> _Task brief_
Return all lines in the data where the string "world" can be found.

......

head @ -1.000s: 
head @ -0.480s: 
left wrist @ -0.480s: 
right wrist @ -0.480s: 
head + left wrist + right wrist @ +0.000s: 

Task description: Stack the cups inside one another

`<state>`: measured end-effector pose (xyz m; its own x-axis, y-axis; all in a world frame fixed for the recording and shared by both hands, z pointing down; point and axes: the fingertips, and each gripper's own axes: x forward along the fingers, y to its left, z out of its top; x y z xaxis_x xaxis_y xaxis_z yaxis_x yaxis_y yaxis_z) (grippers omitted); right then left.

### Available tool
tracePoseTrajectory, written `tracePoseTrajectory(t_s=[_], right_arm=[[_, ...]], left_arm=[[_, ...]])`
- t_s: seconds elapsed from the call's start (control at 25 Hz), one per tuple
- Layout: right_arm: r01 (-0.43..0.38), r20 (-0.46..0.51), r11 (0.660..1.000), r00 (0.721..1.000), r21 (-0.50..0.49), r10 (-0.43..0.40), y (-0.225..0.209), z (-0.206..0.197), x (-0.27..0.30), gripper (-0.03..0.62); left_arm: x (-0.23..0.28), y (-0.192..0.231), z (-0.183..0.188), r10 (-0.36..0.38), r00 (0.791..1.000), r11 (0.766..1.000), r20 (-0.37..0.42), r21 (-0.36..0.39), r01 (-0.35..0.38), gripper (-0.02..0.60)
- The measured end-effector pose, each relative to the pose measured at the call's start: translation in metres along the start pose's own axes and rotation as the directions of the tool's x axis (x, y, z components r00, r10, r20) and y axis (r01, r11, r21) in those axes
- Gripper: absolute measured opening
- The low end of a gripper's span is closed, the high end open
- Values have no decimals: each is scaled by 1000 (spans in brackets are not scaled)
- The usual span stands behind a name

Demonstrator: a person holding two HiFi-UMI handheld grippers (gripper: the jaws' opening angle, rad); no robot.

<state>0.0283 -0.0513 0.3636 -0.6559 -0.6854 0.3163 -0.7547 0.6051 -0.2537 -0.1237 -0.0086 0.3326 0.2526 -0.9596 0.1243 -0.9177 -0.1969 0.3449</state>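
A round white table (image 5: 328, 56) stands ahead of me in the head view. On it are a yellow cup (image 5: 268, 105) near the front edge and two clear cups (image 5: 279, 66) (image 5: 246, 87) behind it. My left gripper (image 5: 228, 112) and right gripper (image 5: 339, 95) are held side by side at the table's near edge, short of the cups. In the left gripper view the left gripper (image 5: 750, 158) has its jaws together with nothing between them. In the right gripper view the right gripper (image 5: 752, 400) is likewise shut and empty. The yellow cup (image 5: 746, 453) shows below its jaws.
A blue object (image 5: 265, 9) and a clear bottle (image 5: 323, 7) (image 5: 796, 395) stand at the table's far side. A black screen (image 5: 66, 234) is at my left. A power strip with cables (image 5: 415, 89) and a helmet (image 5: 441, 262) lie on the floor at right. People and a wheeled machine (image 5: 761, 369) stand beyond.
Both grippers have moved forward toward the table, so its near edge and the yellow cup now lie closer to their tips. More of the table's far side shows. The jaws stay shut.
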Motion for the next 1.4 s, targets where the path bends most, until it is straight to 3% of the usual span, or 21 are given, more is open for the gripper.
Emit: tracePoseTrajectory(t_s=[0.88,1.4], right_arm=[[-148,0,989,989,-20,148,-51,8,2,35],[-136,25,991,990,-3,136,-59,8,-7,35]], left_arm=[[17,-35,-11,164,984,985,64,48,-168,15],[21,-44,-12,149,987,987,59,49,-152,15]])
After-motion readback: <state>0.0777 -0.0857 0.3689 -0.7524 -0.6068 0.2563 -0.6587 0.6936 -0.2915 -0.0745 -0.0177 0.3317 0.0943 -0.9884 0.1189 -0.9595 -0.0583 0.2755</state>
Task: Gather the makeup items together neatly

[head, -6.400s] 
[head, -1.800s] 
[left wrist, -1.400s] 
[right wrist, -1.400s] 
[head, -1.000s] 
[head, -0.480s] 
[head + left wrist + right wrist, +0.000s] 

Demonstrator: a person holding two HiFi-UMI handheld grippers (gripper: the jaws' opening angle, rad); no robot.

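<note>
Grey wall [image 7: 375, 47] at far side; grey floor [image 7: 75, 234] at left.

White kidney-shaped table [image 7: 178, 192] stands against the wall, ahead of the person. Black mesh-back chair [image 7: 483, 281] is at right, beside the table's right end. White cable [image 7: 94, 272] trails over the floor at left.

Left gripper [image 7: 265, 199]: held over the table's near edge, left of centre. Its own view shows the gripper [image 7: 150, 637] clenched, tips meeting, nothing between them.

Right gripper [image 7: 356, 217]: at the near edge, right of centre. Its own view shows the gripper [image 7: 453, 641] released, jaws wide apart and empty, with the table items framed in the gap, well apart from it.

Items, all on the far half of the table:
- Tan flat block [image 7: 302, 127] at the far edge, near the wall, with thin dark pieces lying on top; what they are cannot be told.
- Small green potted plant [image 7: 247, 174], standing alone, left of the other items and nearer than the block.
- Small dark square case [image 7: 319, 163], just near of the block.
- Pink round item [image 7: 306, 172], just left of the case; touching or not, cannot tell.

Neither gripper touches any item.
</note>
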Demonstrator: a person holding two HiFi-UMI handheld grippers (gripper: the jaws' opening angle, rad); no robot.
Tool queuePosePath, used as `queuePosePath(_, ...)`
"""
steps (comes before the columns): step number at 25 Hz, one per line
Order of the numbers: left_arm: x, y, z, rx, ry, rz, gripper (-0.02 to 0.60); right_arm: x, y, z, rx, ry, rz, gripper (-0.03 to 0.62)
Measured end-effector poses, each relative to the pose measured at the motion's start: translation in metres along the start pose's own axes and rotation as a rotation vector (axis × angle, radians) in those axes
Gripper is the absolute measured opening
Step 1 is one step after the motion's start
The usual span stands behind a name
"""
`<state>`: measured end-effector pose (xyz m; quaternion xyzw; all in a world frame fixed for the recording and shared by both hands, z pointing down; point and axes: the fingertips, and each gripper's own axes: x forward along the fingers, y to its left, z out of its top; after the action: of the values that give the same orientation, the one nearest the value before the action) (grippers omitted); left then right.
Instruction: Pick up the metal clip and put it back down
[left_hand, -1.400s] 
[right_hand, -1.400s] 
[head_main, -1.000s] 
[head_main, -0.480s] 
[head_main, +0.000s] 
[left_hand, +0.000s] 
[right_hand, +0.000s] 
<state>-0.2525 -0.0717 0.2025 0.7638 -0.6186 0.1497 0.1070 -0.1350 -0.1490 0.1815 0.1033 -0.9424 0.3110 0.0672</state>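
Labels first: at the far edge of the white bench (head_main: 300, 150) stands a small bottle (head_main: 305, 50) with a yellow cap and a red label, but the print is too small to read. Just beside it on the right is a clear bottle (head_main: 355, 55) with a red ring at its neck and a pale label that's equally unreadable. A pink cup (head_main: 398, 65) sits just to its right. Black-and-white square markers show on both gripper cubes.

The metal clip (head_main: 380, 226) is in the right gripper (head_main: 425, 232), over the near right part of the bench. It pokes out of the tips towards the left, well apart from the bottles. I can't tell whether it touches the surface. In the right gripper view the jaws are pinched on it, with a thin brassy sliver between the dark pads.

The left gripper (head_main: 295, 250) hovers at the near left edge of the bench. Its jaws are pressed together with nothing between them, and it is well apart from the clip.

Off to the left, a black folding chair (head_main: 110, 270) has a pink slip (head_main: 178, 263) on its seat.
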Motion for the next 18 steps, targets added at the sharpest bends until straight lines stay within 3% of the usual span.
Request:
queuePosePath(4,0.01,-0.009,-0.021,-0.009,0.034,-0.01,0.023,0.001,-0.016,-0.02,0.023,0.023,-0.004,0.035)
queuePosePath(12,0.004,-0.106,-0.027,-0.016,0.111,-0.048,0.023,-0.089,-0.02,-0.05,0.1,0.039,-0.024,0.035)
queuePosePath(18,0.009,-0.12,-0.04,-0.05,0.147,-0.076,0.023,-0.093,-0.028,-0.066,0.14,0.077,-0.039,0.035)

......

> _Solution below_
`<state>`: measured end-effector pose (xyz m; its own x-axis, y-axis; all in a world frame fixed for the recording and shared by both hands, z pointing down; point and axes: the fingertips, and each gripper's own axes: x forward along the fingers, y to its left, z out of its top; x y z xaxis_x xaxis_y xaxis_z yaxis_x yaxis_y yaxis_z) (grippers omitted); right then left.
`<state>`: measured end-effector pose (xyz m; quaternion xyzw; all in a world frame fixed for the recording and shared by both hands, z pointing down; point and axes: the fingertips, and each gripper's own axes: x forward along the fingers, y to its left, z out of its top; after the action: of the values that give the same orientation, the one nearest the value before the action) (grippers omitted); left then right.

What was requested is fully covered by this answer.